Hamas: Lull agreement imminent; Israel: No deal without Gilad Shalit

An announcement on a cease-fire between Israel and Hamas is expected in “the coming three days,” Taher Nunu, spokesman for the Hamas delegation negotiating in Cairo, said yesterday.

Meanwhile, Egyptian sources told the London-based newspaper Al-Hayat that there is a chance that captured soldier Gilad Shalit will be released in the coming weeks, possibly before Ehud Olmert concludes his tenure as prime minister. [continued…]

The Israel of the three Likudniks

The very structure of the peace process has become a disincentive for peace itself. There now exists an opportunity to do away with the illusion, even if the danger also exists that events may take a more violent, confrontational and bloody turn.

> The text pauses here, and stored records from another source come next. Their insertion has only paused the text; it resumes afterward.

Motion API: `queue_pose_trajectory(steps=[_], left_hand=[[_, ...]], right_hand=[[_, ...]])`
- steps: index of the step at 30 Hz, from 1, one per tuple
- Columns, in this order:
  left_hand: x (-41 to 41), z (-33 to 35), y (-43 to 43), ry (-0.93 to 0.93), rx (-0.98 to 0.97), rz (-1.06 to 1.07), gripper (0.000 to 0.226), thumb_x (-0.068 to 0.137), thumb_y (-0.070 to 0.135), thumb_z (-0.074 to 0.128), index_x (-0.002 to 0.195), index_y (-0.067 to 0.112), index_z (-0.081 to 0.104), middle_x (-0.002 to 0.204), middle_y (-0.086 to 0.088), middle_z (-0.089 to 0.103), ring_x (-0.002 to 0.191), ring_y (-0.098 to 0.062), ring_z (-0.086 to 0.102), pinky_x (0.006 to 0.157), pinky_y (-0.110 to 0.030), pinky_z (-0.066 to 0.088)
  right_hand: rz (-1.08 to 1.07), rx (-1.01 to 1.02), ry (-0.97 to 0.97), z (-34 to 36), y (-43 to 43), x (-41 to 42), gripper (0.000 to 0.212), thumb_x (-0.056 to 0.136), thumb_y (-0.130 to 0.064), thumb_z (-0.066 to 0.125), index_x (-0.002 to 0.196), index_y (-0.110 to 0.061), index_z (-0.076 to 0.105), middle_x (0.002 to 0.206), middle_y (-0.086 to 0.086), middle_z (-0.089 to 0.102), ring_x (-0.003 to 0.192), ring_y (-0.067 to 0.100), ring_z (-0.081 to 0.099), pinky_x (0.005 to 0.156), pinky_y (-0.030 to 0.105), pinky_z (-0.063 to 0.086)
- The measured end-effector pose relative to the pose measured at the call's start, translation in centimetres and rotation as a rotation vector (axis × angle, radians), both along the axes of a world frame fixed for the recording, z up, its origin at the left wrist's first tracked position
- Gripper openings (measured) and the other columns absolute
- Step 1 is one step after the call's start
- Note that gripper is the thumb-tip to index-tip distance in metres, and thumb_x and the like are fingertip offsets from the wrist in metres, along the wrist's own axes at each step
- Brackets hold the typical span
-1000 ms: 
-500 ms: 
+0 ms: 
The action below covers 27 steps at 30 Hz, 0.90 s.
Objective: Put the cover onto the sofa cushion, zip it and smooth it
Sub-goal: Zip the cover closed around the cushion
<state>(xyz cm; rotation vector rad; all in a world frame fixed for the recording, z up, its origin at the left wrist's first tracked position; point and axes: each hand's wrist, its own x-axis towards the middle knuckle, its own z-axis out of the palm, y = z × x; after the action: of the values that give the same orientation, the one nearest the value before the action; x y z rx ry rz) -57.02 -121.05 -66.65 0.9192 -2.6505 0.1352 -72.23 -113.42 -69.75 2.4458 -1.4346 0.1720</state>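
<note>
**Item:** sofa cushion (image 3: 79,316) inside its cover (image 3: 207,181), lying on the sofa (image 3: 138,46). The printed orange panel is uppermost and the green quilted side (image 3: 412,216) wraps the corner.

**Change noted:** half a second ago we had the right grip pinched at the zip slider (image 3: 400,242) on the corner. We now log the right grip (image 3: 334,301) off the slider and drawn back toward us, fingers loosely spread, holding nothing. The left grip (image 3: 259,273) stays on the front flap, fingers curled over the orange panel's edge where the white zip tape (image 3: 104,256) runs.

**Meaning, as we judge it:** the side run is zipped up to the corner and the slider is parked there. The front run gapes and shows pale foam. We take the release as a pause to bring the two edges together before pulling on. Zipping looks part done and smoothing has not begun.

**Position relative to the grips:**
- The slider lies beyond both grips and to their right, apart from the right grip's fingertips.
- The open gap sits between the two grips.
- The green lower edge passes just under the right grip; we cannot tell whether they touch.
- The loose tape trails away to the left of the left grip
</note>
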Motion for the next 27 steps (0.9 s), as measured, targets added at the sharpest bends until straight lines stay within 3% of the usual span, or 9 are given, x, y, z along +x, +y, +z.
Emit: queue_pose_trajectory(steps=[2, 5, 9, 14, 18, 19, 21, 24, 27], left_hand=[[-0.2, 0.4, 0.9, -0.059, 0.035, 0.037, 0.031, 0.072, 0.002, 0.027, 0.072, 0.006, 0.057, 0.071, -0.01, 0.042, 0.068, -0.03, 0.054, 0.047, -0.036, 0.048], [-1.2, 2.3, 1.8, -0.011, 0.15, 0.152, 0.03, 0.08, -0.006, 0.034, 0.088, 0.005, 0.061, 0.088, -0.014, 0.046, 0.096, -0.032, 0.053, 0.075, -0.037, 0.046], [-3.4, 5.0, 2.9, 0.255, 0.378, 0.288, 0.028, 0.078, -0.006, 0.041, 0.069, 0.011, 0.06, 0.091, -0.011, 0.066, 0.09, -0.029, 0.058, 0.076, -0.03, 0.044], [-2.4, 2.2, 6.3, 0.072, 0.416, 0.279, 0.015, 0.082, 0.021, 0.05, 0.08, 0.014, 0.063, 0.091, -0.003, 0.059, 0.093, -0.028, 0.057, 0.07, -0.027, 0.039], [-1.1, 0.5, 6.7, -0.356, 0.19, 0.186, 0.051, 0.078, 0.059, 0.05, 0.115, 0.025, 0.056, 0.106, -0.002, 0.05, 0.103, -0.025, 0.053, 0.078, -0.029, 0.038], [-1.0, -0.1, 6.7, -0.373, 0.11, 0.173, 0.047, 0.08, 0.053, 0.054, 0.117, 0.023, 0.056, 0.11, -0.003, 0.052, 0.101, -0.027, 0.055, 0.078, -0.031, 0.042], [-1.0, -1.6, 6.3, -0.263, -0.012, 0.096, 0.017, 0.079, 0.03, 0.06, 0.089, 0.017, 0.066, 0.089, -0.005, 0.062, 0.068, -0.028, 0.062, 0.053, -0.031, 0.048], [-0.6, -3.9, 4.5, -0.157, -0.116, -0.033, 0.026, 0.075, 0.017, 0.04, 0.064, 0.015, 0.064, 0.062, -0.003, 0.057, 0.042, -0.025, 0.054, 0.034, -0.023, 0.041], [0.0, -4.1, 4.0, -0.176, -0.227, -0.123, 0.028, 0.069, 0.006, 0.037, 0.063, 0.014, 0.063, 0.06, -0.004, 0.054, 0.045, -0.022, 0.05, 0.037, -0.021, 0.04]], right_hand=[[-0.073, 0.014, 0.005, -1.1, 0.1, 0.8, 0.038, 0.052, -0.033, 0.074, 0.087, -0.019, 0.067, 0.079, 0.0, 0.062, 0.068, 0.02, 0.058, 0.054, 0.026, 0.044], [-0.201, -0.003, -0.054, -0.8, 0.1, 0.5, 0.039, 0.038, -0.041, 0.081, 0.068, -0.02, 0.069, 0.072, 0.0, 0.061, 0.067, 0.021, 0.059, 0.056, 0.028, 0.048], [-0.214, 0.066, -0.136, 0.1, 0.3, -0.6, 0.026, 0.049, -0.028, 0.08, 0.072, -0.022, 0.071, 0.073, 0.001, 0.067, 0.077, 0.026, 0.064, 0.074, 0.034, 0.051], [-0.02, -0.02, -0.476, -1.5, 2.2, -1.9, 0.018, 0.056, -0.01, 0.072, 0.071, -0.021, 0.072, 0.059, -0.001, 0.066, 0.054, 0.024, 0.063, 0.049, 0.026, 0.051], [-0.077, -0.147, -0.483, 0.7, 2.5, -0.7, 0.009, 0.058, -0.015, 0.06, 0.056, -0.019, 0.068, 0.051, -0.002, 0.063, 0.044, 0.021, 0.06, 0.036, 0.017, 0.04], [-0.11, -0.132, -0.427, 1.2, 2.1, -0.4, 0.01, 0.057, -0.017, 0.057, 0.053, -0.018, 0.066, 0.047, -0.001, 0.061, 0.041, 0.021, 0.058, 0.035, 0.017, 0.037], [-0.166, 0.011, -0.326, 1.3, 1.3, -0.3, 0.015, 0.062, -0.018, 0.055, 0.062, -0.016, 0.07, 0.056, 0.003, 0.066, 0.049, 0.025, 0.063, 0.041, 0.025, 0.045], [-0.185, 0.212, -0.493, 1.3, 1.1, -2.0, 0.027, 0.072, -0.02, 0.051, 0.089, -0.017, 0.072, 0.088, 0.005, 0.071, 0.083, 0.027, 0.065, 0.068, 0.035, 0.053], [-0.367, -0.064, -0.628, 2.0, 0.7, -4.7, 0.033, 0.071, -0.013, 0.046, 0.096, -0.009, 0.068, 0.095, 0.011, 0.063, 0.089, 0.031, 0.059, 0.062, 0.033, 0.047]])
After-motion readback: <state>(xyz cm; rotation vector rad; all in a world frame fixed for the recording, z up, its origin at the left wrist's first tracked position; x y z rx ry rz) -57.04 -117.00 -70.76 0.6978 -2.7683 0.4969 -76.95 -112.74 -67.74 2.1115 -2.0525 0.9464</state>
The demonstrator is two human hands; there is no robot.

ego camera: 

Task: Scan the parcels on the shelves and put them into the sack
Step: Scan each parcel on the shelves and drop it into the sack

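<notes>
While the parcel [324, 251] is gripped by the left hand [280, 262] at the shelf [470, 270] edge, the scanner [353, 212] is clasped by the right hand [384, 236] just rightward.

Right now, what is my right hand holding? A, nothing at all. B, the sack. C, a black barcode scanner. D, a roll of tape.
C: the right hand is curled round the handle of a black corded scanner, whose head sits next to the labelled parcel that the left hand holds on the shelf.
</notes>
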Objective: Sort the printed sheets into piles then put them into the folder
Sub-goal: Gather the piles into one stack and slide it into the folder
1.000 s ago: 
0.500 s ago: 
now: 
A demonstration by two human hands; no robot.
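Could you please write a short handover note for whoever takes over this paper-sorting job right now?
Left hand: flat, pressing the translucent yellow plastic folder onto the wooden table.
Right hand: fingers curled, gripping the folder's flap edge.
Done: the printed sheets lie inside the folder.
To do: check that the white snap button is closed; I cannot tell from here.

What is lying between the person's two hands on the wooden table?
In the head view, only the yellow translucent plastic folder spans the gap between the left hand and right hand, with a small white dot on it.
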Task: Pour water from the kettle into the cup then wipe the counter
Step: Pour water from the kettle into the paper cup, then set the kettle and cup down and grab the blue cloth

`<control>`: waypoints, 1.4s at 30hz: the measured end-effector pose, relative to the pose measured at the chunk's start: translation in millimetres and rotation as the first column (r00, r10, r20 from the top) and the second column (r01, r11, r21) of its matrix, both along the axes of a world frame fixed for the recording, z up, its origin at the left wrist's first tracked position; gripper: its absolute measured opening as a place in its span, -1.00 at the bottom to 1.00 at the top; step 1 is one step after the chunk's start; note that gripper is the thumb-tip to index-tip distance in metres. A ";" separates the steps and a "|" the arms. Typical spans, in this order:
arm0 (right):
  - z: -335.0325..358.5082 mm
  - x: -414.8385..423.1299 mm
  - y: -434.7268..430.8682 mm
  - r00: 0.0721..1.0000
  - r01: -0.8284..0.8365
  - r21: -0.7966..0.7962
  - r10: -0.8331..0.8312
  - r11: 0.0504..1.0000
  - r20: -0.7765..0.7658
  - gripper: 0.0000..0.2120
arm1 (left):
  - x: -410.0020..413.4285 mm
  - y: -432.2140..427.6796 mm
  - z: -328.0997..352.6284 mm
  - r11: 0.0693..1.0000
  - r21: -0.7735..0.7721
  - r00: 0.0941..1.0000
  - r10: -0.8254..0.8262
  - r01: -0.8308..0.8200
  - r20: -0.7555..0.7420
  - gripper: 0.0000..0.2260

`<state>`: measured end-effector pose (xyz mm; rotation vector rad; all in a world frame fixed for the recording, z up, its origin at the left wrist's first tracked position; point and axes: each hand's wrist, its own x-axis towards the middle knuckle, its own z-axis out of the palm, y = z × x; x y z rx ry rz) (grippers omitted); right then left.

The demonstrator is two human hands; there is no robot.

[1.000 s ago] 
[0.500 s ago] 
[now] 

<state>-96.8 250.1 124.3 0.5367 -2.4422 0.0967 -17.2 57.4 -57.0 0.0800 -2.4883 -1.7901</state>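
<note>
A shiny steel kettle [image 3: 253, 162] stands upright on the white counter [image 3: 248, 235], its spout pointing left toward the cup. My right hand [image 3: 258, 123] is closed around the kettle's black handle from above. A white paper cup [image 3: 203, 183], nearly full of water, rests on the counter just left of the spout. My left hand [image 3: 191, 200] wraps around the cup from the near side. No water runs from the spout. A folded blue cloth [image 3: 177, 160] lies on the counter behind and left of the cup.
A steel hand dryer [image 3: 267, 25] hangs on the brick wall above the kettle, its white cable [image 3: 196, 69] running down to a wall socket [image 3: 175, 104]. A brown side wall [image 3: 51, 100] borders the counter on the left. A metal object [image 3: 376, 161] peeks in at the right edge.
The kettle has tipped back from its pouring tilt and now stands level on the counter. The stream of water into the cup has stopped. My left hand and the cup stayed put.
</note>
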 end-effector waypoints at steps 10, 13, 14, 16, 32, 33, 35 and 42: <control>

A different approach would require the US conducting back-to-back talks with the Israeli side and with a Palestinian (or Palestinian plus Arab states) interlocutor, in which one attempts to address the key legitimate needs and concerns of each party. It will be the role of the US and international partners to produce a proposal and implementation plan. One should take a leaf from the pages of Don Corleone, and make them an offer they can’t refuse, and do not then get sidetracked by conversations about industrial parks in Nablus or Jenin. [continued…]

Slow Obama stance on Iran nukes worries Israel

Israeli officials are putting together a position paper on talks between the United States and Iran for the new administration in Washington, Israeli officials say. The paper will include a list of reservations about the state of international efforts against Iran’s nuclear program. One worry is that negotiations will go on for too long.

The paper states that talks between the United States and Iran should be limited to a short period of time. It also recommends that harsh sanctions be imposed against the Islamic Republic if negotiations fail.

U.S. President Barack Obama, who appointed envoys to the Middle East and Afghanistan within days of his inauguration, has not done so with Iran. An Israeli official in Jerusalem told Haaretz that “this procrastination is very disconcerting.” [continued…]

Editor’s Comment — How clear do the Israelis need to be? They want Dennis Ross as their go-to guy in Washington and Mahmoud Ahmadinejad as their nemesis in Tehran. But the problem, as they can clearly see, is that while they fear the prospect of “a smiling president who enjoys the image of a pragmatist like Khatami,” that’s a visage that Washington and the West would clearly welcome. The political imperative thus becomes: how can Israel prevent Iran from taking a moderate turn.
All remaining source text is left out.